Island media also began to lose grip on the Vieques story on another front. That happened when politicians stepped into the fray in pursuit of limelight as the international media focused in more and more on Vieques. Suddenly, Vieques became a different story. Local and national politicians, Republican and Democrat, soon began to visit Vieques almost weekly. The grass roots and almost romantic struggle conducted by the religious, civic and environmental groups now became a political twelve-ring circus with the media making mad dashes from one side to the other and trying to keep abreast of what each politico was expounding at every moment. Politicians from Washington, New York, Chicago, Spain and France made pronouncements on Vieques. So did the Comandante himself, Fidel Castro.
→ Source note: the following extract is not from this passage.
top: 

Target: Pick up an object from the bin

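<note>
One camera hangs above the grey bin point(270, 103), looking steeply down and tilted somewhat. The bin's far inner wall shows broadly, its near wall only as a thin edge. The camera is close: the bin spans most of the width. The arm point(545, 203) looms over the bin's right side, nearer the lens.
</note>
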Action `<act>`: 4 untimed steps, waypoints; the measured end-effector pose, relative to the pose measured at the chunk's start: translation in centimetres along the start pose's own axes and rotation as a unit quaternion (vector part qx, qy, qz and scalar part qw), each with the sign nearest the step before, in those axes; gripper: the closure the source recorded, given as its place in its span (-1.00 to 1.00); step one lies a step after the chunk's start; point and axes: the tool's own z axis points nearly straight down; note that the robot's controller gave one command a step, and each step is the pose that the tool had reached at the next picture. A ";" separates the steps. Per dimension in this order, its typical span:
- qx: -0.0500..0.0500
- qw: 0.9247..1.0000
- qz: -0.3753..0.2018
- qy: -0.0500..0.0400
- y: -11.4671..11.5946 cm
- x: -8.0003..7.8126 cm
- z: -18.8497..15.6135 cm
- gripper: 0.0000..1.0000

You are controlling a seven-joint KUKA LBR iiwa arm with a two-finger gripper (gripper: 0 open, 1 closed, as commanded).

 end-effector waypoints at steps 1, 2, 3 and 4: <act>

During many evening television newscasts, news directors for the four major commercial channels in Puerto Rico let politicians push aside from the public eye the bona fide civic and religious protagonists of the civil-rights campaign against the Navy. Front-page stories in El Nuevo Día refocused from Vieques toward La Fortaleza and the island’s legislature. El Vocero instilled fear into its conservative readers by putting out story after story on how the controversy with the Navy would bring military wrath against Puerto Rico in Washington. This would result, El Vocero editorialized, in Washington imposing on Puerto Rico its independence, something 90 percent of Puerto Rican voters have rejected. The San Juan Star brought out front-page headlines saying many of the 12 military bases in Puerto Rico could be closed because of the government’s anti-Navy stance, bringing on economic woes.
So, by the summer of 2001, the Vieques news story had lost its civil-rights essence and acquired a political armature. Along the way the media lost its grip on the main issue: the people of Vieques, their well-being and their future with or without the U.S. Navy. This story began to be told but was abandoned in the quagmire of ethical, legal and political motives. At least, for now and perhaps until 2003, when the Navy packs up and leaves.